I continued to question with impassioned anxiety, eagerness, and grief, till I found I was likely to become an intruder in the office, on which, asking the boatswain Wall for his address, and ascertaining that he did not mean to look about him for another berth at present, I shook hands with Mr. Hobbs, and walked to my place of business in the City—a private bank near Gracechurch Street.

Sir Mortimer Otway was at this time at Paris on a visit to some friends. I had heard from him two days before, and understood that he would return on the fourth or fifth. His health was not good. Of late he had become very anxious about his daughter. He thought it was time, after six months, that he should receive news of her, or that the 'Lady Emma' should be reported. This being so, I resolved not to write, but to wait until his return, when I would tell him of the wreck of the ship, if, indeed, the account of it did not reach him through other hands, or the newspapers in Paris.

For my own part I was so shocked, so stunned, there was something so terrible to my imagination in the character of this wreck, in every circumstance of it, having regard to the loneliness of the three, the wild and stormy breast of waters where the hull had been left plunging helpless by her crew, that I could not hold up my head. I could not speak. I sat in a sort of stupor.
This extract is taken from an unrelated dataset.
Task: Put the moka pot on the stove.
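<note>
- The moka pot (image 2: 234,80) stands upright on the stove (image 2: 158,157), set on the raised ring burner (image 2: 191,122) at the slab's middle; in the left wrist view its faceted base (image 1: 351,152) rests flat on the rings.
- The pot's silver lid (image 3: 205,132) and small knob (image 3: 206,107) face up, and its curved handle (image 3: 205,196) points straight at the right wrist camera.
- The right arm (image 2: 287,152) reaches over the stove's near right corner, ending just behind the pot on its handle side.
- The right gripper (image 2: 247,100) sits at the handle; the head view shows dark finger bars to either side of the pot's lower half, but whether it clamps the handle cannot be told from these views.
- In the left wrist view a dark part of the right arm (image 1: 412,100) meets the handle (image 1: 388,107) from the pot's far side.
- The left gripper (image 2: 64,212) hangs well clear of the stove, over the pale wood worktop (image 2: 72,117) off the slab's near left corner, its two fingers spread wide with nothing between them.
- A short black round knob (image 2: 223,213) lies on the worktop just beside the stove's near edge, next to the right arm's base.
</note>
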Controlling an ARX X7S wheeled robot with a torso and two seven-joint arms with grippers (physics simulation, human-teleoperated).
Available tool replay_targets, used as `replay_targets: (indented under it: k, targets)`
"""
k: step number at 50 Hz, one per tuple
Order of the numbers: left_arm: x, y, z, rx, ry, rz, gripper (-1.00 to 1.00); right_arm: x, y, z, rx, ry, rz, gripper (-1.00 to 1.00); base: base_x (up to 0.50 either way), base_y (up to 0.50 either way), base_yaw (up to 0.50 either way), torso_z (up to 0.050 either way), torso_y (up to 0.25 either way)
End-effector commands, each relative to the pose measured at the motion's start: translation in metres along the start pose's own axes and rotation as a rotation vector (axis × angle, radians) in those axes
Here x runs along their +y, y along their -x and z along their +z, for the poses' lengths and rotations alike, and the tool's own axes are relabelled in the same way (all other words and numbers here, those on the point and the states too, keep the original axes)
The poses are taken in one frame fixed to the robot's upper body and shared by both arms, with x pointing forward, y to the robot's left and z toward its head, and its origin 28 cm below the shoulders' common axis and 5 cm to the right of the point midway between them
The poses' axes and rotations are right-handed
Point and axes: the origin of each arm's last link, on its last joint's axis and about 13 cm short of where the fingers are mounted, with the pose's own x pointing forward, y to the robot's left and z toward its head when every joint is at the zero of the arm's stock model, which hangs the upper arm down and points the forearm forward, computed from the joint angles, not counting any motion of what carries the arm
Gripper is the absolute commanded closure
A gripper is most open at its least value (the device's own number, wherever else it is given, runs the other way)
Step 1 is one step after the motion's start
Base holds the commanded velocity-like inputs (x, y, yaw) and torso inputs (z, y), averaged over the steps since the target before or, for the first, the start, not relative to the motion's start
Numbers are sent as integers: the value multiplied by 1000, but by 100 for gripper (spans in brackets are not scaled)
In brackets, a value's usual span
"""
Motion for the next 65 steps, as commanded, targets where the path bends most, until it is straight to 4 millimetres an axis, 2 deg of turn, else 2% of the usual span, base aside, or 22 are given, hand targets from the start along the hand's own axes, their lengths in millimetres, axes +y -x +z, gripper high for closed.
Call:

My father reasoned with me; he pointed out that the hull was afloat, a stout, seaworthy vessel when the crew left her; that being dismasted she was less likely to beat against the ice than were she moving through the water under sail; that a vessel had been seen and pursued by the crew; that where one was there must be others; and so on, and so on.

I heard him and that was all.

I cannot tell how great was my love for Marie. I felt that I had acted as a wretch, betrayed the darling of my heart to her destruction, in sanctioning her father's scheme of sending her away alone—and she must be alone if she was without me—on a long voyage in a comparatively small sailing ship. The fancy of her in that rolling, dismasted hull was a dreadful oppression to my imagination and worked in me like madness itself. I had seen the ship, and so the figure of her as she tumbled dismasted amidst the heavy seas far south of Cape Horn was easy to paint. To think of my Marie, that delicate, fragile, timid girl, imprisoned in such a hulk, enduring hours and perhaps days of anguish in poignant suspense and heartbreaking expectation of death, all alone as she was, countless leagues away from me, from her father, with no other companion than her old nurse, who, let her devotion be what it might, must surely fail her at such a time.

My mind felt crazed. I could not lift my head nor speak.